7.9 KiB

Raw Blame History

Runner Scale Set Controller Performance Optimization

Problem Analysis

Based on analysis of the codebase, the runner scale set controller currently spawns runners sequentially in the EphemeralRunnerSetReconciler.createEphemeralRunners() method at /controllers/actions.github.com/ephemeralrunnerset_controller.go:359-386.

Current Sequential Implementation Issues:

Linear time complexity O(n): Creating n runners takes n sequential API calls
Blocking loop: Each runner creation blocks until the API call completes
Poor scalability: Large scale-ups (e.g., 100+ runners) take minutes
Resource underutilization: Controller pod doesn't leverage available CPU/memory for parallel operations

Key Bottlenecks Identified:

EphemeralRunnerSet Controller (ephemeralrunnerset_controller.go:362-383): Sequential for-loop creating runners one by one
API Call Latency: Each r.Create(ctx, ephemeralRunner) call blocks for network roundtrip
No batching: Individual API calls instead of batch operations
No concurrency: Single-threaded execution path

Proposed Task List for Performance Improvement

Phase 1: Research & Design (Week 1)

Task 1.1: Benchmark current performance
- Measure time to create 10, 50, 100, 500 runners
- Profile CPU/memory usage during scale-up
- Document baseline metrics for comparison
Task 1.2: Research Kubernetes client-go patterns for concurrent resource creation
- Study controller-runtime workqueue patterns
- Investigate rate limiting considerations
- Review best practices for bulk operations
Task 1.3: Design concurrent runner creation architecture
- Define optimal concurrency level (suggest: configurable, default 10)
- Design error handling and retry strategy
- Plan backward compatibility approach

Phase 2: Implementation (Week 2-3)

Task 2.1: Refactor createEphemeralRunners for parallel execution

// Suggested approach:
// - Use worker pool pattern with configurable concurrency
// - Implement error aggregation
// - Add progress tracking

Task 2.2: Implement configurable concurrency controls
- Add --runner-creation-concurrency flag (default: 10)
- Add --runner-creation-timeout flag (default: 30s)
- Environment variable overrides for containerized deployments
Task 2.3: Add comprehensive error handling
- Implement exponential backoff for failed creations
- Partial success handling (some runners created, some failed)
- Detailed error reporting and metrics
Task 2.4: Implement progress tracking and observability
- Add prometheus metrics for creation time per runner
- Log progress at intervals (e.g., "Created 50/100 runners")
- Add events to AutoscalingRunnerSet for visibility

Phase 3: Testing (Week 3-4)

Task 3.1: Unit tests for concurrent creation
- Test with mock client
- Verify error handling
- Test concurrency limits
- Test partial failures
Task 3.2: Integration tests
- Test with real Kubernetes API
- Verify resource creation order
- Test rollback on failure
- Test with various concurrency levels
Task 3.3: Load testing
- Test creating 100+ runners simultaneously
- Monitor API server impact
- Measure improvement vs baseline
- Test with rate limiting
Task 3.4: Chaos testing
- Test with network failures
- Test with API server throttling
- Test with partial quota exhaustion
- Test controller restart during creation

Phase 4: Optimization & Tuning (Week 4-5)

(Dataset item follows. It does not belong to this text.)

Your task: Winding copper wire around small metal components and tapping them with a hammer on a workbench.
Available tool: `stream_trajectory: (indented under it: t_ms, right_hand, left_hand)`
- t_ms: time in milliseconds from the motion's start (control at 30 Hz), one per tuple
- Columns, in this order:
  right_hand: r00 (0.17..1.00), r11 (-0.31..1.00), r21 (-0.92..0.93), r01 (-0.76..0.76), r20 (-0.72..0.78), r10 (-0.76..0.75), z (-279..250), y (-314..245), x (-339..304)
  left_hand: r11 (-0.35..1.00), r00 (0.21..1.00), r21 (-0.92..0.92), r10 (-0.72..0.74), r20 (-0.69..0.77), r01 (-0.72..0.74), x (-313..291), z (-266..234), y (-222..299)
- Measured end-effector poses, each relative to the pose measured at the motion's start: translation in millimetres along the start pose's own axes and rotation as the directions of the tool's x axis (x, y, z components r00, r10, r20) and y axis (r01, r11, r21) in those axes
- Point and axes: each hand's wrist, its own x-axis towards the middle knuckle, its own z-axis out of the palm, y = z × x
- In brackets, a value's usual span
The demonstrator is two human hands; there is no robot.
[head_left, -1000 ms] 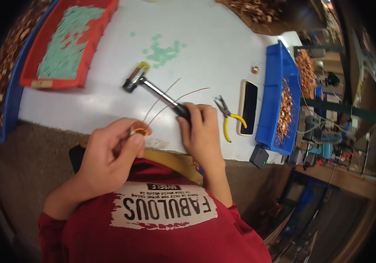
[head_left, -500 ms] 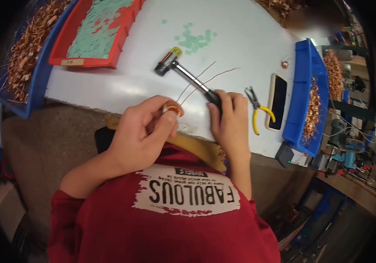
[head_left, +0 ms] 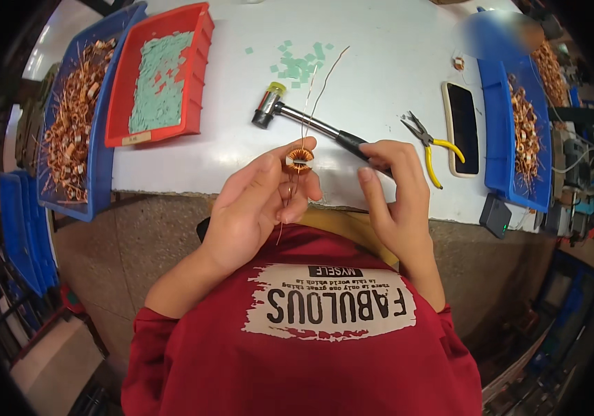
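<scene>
A small ring-shaped coil wound with copper wire (head_left: 300, 154) rests on the fingers of my left hand (head_left: 252, 201), which is turned palm up and curled around it. Two long wire leads rise from the coil over the table, and thinner ends hang down past my fingers. My right hand (head_left: 404, 197) is beside the black grip of a hammer (head_left: 311, 123), its thumb and fingers spread apart around the handle's end. The hammer lies on the table, its yellow-tipped head towards the far left. Yellow-handled pliers (head_left: 426, 139) lie open to the right of that hand.
On the left stand a red tray (head_left: 196, 90) of green squares and a blue bin (head_left: 103, 149) of copper coils. Loose green squares (head_left: 298, 66) lie at the far middle. To the right are a phone (head_left: 462, 128), a single coil (head_left: 458, 64) and another blue bin (head_left: 496, 132).
My left hand has turned palm up, and the coil is tipped with its leads pointing more upward. My right hand has loosened from the hammer handle. The whole view has shifted.
</scene>
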Motion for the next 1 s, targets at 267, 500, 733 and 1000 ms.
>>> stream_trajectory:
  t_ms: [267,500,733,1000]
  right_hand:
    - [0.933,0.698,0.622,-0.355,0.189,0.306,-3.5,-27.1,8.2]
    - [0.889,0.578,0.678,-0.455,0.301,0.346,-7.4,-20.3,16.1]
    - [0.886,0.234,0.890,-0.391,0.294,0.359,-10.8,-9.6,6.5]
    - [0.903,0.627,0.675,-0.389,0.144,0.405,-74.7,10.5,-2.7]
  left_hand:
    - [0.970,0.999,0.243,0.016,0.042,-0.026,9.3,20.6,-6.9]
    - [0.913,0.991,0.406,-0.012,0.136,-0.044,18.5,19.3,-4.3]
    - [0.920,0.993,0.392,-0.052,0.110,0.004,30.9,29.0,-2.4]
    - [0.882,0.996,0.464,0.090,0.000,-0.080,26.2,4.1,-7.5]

Task 4.1: Implement adaptive concurrency
- Start with low concurrency, increase based on success rate
- Back off on errors or throttling
- Self-tuning based on cluster capacity
Task 4.2: Add bulk creation API support (if available)
- Research if Actions API supports bulk runner registration
- Implement batch registration if supported
- Fall back to parallel individual creation
Task 4.3: Optimize resource creation
- Pre-compute runner configurations
- Cache common data (secrets, configs)
- Minimize API calls per runner

Phase 5: Documentation & Rollout (Week 5-6)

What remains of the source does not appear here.